Charlie is right too. Technical skill can absolutely become a gimmick. People can get caught up in and obsess about "exactness" and forget why they should be making art. However, I don't think technical skill is something to be ashamed of or something to hide. Can't I love Jimi Hendrix AND Andres Segovia. I love both of their guitar technique. I don't think it's fair to say that because Andres Segovia played classical pieces, written before his time, that he did not have a voice. Can't someone find a voice within that genre?...which is exactly what he did...(no I'm not comparing my skill level to his at all...he was awesome!). That's why I am giving myself a long time to study and train. I have been working very hard for nine years to get my technical chops in place so that I have even more freedom to express later on. I don't want to be limited by any technical barriers...that's the goal of course haha. If I would have started when I was 12 I would have those first ten years already behind me, but I started late.

You mentioned my obvious Vanitas painting. You say that I don't know anything about them but do you know what that book is on the table? It's an old German family Bible that I searched for and found eventually. See that little tab sticking out of the bottom...guess where it is bookmarked...ecclesiastes. So I did more than just try to analyze their technical side.

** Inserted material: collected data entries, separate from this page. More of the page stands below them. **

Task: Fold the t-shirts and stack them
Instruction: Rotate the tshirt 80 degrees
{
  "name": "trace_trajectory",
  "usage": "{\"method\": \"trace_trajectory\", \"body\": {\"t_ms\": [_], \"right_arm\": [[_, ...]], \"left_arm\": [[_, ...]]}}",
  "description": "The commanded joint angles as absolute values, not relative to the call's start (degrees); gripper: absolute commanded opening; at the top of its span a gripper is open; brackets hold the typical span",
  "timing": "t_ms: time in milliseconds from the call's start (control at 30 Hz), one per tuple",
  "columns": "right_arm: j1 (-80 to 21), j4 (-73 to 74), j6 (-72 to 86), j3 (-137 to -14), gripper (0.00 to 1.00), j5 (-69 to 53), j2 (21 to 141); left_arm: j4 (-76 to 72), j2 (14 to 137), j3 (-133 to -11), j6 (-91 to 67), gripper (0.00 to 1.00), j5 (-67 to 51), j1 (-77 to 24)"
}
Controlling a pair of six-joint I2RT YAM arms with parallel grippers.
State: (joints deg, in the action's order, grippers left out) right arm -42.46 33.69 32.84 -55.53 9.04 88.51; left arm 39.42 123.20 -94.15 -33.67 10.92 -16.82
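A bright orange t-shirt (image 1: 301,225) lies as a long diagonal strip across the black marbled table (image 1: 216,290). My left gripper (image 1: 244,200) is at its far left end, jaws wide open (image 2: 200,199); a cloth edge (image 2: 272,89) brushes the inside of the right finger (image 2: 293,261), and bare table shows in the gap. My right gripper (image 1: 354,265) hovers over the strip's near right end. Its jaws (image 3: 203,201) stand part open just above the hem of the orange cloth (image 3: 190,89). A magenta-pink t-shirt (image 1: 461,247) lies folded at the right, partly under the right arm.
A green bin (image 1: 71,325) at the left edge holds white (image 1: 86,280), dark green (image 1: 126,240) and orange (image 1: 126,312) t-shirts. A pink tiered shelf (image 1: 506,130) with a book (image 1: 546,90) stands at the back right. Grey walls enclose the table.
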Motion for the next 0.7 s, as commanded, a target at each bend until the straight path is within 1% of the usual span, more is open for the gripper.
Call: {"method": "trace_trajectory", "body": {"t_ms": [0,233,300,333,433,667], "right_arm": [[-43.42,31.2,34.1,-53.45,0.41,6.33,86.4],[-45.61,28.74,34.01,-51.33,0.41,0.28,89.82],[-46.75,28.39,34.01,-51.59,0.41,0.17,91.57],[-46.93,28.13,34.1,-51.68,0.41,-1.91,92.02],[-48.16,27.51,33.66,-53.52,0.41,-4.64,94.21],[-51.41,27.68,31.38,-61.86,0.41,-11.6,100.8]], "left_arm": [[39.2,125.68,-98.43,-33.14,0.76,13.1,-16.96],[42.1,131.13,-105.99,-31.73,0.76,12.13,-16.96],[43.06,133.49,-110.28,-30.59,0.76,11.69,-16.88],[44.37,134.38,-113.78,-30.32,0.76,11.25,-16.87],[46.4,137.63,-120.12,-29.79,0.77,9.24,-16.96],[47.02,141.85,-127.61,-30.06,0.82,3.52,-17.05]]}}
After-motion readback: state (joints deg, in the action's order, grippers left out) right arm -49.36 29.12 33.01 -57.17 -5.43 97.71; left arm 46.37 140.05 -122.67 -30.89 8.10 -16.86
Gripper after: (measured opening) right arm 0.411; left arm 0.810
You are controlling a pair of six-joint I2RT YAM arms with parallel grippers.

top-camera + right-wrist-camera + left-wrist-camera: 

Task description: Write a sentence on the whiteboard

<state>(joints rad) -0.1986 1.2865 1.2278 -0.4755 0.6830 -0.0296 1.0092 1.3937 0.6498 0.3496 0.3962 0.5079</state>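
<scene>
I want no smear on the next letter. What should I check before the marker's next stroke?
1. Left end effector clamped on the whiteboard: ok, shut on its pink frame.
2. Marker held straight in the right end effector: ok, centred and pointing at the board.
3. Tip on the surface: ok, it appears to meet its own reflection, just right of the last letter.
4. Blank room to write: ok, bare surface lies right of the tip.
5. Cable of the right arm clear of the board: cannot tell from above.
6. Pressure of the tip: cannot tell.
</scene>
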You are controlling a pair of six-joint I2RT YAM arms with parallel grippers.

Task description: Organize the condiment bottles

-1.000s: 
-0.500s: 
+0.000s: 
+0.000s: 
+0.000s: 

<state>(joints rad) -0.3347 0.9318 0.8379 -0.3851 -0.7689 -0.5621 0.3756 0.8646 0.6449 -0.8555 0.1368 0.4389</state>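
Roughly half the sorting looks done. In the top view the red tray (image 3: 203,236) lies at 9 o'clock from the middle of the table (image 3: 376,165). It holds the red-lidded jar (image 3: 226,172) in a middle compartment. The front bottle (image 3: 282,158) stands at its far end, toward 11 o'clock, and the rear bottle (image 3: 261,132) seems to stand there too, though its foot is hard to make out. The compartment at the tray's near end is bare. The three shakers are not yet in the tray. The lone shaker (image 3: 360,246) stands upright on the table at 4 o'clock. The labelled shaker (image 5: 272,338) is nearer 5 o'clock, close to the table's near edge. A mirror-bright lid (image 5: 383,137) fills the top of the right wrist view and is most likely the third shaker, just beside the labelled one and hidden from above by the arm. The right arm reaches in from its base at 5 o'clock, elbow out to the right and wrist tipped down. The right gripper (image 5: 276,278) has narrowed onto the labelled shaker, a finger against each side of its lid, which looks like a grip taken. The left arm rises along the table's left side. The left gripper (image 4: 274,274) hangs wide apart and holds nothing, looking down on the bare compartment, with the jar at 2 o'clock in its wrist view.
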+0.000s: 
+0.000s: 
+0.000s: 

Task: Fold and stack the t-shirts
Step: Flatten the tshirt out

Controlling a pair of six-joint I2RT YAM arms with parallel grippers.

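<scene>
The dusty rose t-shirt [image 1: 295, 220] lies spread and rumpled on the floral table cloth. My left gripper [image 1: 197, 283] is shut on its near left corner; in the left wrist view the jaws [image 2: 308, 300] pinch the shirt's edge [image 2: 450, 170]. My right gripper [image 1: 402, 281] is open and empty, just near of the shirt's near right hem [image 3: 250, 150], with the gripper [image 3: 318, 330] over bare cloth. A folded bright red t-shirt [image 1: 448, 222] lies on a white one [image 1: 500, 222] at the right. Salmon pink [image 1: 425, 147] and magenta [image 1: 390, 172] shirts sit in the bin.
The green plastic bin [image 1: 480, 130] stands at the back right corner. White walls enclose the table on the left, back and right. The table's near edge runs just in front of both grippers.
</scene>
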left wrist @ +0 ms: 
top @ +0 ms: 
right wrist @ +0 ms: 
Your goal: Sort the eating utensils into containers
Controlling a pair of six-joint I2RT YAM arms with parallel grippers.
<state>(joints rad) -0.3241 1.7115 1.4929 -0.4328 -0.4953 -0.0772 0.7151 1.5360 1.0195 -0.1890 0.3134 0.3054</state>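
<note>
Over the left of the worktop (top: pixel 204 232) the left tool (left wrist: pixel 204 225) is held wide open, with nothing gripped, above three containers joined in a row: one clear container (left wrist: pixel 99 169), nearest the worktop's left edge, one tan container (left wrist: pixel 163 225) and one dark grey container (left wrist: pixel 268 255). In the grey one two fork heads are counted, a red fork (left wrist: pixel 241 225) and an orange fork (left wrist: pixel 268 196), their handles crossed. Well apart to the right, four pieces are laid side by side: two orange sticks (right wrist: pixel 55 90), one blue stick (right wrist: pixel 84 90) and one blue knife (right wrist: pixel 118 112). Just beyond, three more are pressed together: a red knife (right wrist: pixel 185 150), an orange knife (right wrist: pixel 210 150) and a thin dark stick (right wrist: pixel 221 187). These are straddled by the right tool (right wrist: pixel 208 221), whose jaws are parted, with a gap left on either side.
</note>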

You said that for me to create a painting in that style is to place myself on their level. That is complete rubbish. In fact it is the opposite. I am studying them because they were so awesome. I am trying to learn everything I can from the way that they worked. So creating a lighting study of the dutch masters is setting myself up as their equal?....what? I think you aren't giving people enough credit when they view my art. It is completely obvious that I am using dutch master lighting and setup. It would be like a composer writing a piece in the style of mozart to help understand his technique. Would you feel better if I title it "A study of the great dutch masters"....I guess I feel like that part was obvious and didn't need to indicate it. When people approached me about that painting at a gallery show I told them exactly that, "I was studying the dutch masters and this was my attempt to absorb what I could from them".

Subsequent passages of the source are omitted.